- _Required work_:
All of the entries need to be set down exactly as they read.

[Records from a collection]
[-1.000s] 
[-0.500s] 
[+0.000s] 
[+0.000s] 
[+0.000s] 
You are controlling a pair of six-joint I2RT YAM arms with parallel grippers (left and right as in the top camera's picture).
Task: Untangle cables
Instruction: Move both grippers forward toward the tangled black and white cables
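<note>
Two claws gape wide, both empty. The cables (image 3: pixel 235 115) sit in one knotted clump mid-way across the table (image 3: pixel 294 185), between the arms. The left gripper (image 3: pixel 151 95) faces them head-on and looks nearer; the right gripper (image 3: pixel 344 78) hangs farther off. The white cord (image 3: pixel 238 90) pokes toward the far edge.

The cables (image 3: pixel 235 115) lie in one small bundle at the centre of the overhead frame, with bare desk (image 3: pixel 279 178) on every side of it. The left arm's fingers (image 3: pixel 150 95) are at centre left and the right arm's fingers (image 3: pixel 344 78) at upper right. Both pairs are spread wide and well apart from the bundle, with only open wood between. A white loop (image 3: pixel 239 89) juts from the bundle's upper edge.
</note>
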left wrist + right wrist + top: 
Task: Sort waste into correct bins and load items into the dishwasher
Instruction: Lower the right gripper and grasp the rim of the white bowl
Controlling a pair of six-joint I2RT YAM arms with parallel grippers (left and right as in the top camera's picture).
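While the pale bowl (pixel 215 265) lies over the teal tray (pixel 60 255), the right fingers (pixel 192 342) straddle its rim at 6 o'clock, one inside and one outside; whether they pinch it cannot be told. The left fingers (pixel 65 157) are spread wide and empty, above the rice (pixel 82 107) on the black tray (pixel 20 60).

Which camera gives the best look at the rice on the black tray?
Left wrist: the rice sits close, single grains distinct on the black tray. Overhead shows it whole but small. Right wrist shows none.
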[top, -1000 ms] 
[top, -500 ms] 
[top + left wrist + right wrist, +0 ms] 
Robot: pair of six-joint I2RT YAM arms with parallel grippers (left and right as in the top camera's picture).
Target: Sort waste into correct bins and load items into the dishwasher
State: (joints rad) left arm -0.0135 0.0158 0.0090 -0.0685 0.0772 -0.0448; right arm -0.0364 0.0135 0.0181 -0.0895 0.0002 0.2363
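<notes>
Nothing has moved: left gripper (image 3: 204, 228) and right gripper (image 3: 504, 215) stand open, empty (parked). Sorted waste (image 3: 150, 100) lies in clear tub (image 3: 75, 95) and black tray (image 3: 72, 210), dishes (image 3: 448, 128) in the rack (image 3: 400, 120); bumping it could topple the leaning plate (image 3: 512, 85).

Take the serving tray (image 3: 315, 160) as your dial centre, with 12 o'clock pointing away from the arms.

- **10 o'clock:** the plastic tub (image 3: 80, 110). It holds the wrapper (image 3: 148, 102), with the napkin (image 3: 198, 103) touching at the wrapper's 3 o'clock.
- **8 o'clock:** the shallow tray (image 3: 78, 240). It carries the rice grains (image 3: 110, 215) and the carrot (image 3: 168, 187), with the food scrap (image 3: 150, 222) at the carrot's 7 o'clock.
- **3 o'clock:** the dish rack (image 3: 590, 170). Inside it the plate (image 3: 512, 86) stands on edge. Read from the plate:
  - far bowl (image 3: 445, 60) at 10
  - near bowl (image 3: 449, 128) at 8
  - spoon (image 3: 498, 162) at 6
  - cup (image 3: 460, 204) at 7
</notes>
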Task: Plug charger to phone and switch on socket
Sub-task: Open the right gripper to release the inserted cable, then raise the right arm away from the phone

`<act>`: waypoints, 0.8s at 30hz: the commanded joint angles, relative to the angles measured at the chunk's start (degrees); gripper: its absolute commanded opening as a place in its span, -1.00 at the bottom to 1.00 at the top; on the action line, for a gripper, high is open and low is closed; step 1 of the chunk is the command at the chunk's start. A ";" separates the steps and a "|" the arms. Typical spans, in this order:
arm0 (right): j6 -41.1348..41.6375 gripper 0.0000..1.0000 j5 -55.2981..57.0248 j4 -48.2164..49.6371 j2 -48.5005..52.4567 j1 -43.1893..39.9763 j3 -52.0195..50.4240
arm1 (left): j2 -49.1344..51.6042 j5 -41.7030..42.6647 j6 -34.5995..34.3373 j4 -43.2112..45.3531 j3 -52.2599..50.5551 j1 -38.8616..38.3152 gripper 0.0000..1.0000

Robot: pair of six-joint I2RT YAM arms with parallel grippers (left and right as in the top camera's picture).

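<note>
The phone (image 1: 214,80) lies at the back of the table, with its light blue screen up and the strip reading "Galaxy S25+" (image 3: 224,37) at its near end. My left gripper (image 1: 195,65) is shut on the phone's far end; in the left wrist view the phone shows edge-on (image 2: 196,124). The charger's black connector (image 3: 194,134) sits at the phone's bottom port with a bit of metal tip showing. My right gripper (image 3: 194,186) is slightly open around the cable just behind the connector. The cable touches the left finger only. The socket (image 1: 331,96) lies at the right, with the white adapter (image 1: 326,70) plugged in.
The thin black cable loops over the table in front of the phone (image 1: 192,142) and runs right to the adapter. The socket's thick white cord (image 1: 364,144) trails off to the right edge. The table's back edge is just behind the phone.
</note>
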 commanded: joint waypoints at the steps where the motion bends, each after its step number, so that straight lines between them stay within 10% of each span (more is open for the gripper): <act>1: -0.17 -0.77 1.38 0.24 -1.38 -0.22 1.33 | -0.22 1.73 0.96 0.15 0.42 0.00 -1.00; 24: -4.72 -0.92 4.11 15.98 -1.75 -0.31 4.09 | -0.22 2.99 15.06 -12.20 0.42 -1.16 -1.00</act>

- _Solution to the exercise_:
[-1.000s] 
[-0.500s] 
[+0.000s] 
[+0.000s] 
[+0.000s] 
You are controlling a pair of six-joint I2RT YAM arms with parallel grippers (left and right as in the top camera's picture).
Task: Untangle cables
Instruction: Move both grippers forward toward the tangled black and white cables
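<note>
Two claws gape wide, both empty. The cables (image 3: pixel 235 115) sit in one knotted clump mid-way across the table (image 3: pixel 294 185), between the arms. The left gripper (image 3: pixel 151 95) faces them head-on and looks nearer; the right gripper (image 3: pixel 344 78) hangs farther off. The white cord (image 3: pixel 238 90) pokes toward the far edge.

The cables (image 3: pixel 235 115) lie in one small bundle at the centre of the overhead frame, with bare desk (image 3: pixel 279 178) on every side of it. The left arm's fingers (image 3: pixel 150 95) are at centre left and the right arm's fingers (image 3: pixel 344 78) at upper right. Both pairs are spread wide and well apart from the bundle, with only open wood between. A white loop (image 3: pixel 239 89) juts from the bundle's upper edge.
</note>
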left wrist + right wrist + top: 
Task: Sort waste into correct bins and load items into the dishwasher
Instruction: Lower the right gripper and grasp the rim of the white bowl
Controlling a pair of six-joint I2RT YAM arms with parallel grippers (left and right as in the top camera's picture).
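While the pale bowl (pixel 215 265) lies over the teal tray (pixel 60 255), the right fingers (pixel 192 342) straddle its rim at 6 o'clock, one inside and one outside; whether they pinch it cannot be told. The left fingers (pixel 65 157) are spread wide and empty, above the rice (pixel 82 107) on the black tray (pixel 20 60).

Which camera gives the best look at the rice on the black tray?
Left wrist: the rice sits close, single grains distinct on the black tray. Overhead shows it whole but small. Right wrist shows none.
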[top, -1000 ms] 
[top, -500 ms] 
[top + left wrist + right wrist, +0 ms] 
Robot: pair of six-joint I2RT YAM arms with parallel grippers (left and right as in the top camera's picture).
Target: Sort waste into correct bins and load items into the dishwasher
State: (joints rad) left arm -0.0135 0.0158 0.0090 -0.0685 0.0772 -0.0448; right arm -0.0364 0.0135 0.0181 -0.0895 0.0002 0.2363
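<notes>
Nothing has moved: left gripper (image 3: 204, 228) and right gripper (image 3: 504, 215) stand open, empty (parked). Sorted waste (image 3: 150, 100) lies in clear tub (image 3: 75, 95) and black tray (image 3: 72, 210), dishes (image 3: 448, 128) in the rack (image 3: 400, 120); bumping it could topple the leaning plate (image 3: 512, 85).

Take the serving tray (image 3: 315, 160) as your dial centre, with 12 o'clock pointing away from the arms.

- **10 o'clock:** the plastic tub (image 3: 80, 110). It holds the wrapper (image 3: 148, 102), with the napkin (image 3: 198, 103) touching at the wrapper's 3 o'clock.
- **8 o'clock:** the shallow tray (image 3: 78, 240). It carries the rice grains (image 3: 110, 215) and the carrot (image 3: 168, 187), with the food scrap (image 3: 150, 222) at the carrot's 7 o'clock.
- **3 o'clock:** the dish rack (image 3: 590, 170). Inside it the plate (image 3: 512, 86) stands on edge. Read from the plate:
  - far bowl (image 3: 445, 60) at 10
  - near bowl (image 3: 449, 128) at 8
  - spoon (image 3: 498, 162) at 6
  - cup (image 3: 460, 204) at 7
</notes>
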Task: Plug charger to phone and switch on socket
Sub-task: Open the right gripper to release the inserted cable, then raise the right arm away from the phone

`<act>`: waypoints, 0.8s at 30hz: the commanded joint angles, relative to the angles measured at the chunk's start (degrees); gripper: its absolute commanded opening as a place in its span, -1.00 at the bottom to 1.00 at the top; on the action line, for a gripper, high is open and low is closed; step 1 of the chunk is the command at the chunk's start. A ";" separates the steps and a "|" the arms. Typical spans, in this order:
arm0 (right): j6 -41.1348..41.6375 gripper 0.0000..1.0000 j5 -55.2981..57.0248 j4 -48.2164..49.6371 j2 -48.5005..52.4567 j1 -43.1893..39.9763 j3 -52.0195..50.4240
arm1 (left): j2 -49.1344..51.6042 j5 -41.7030..42.6647 j6 -34.5995..34.3373 j4 -43.2112..45.3531 j3 -52.2599..50.5551 j1 -38.8616..38.3152 gripper 0.0000..1.0000

Robot: pair of six-joint I2RT YAM arms with parallel grippers (left and right as in the top camera's picture).

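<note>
The phone (image 1: 214,80) lies at the back of the table, with its light blue screen up and the strip reading "Galaxy S25+" (image 3: 224,37) at its near end. My left gripper (image 1: 195,65) is shut on the phone's far end; in the left wrist view the phone shows edge-on (image 2: 196,124). The charger's black connector (image 3: 194,134) sits at the phone's bottom port with a bit of metal tip showing. My right gripper (image 3: 194,186) is slightly open around the cable just behind the connector. The cable touches the left finger only. The socket (image 1: 331,96) lies at the right, with the white adapter (image 1: 326,70) plugged in.
The thin black cable loops over the table in front of the phone (image 1: 192,142) and runs right to the adapter. The socket's thick white cord (image 1: 364,144) trails off to the right edge. The table's back edge is just behind the phone.
</note>
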 commanded: joint waypoints at the steps where the motion bends, each after its step number, so that straight lines between them stay within 10% of each span (more is open for the gripper): <act>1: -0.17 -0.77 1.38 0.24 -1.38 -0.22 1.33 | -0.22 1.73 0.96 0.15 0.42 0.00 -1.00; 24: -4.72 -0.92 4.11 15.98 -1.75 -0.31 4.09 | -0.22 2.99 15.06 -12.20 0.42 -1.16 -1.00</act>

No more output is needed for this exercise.